**PROBLEM REQUIREMENTS**
Pull out every line below containing the word "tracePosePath".

**PROVIDED RECORDS**
++++++++++++++++++++

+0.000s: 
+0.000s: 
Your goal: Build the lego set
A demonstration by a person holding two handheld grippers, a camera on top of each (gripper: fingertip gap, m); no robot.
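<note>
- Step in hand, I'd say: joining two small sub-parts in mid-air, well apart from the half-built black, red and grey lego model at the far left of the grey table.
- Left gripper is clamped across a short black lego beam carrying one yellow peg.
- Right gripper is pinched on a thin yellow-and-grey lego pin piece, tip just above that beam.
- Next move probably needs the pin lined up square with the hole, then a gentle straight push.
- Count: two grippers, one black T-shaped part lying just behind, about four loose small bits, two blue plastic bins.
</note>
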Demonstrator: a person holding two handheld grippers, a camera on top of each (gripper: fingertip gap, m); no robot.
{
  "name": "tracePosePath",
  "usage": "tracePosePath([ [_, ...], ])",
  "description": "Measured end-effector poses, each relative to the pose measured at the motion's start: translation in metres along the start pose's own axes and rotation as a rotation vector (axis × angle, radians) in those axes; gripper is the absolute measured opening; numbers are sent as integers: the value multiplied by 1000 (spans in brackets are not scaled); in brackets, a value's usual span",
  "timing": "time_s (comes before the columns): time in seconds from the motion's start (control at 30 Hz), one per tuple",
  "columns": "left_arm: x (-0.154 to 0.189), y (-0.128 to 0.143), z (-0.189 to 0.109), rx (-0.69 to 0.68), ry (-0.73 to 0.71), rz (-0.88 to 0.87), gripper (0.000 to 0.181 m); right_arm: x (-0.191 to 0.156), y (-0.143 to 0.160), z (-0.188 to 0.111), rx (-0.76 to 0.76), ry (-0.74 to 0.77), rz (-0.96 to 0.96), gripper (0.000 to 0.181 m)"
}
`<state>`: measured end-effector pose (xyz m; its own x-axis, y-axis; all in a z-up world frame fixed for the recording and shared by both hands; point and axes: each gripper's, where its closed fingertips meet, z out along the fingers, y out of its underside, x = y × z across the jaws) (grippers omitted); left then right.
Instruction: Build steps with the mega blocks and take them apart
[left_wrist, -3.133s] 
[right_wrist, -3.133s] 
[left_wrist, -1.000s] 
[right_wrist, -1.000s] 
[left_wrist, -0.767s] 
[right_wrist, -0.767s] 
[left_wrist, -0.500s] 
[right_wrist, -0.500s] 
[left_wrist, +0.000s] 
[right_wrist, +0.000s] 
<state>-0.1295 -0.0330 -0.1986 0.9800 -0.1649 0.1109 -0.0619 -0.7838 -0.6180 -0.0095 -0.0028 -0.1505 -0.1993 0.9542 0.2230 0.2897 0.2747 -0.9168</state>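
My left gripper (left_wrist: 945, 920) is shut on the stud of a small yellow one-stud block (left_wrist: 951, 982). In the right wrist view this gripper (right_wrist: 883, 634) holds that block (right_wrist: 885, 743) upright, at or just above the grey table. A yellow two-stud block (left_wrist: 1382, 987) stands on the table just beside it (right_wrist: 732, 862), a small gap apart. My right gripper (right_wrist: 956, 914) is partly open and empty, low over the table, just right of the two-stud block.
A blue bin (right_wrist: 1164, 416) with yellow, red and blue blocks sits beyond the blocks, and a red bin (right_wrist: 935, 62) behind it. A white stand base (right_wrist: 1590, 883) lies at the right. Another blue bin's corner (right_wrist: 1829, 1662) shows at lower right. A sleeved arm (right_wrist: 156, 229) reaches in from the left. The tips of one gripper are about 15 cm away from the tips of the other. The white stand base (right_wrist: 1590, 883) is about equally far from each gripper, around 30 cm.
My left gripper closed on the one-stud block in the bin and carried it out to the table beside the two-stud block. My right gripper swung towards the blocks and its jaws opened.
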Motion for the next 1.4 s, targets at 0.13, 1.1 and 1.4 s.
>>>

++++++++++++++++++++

**EXERCISE ANSWER**
  "name": "tracePosePath",
  "usage": "tracePosePath([ [_, ...], ])",

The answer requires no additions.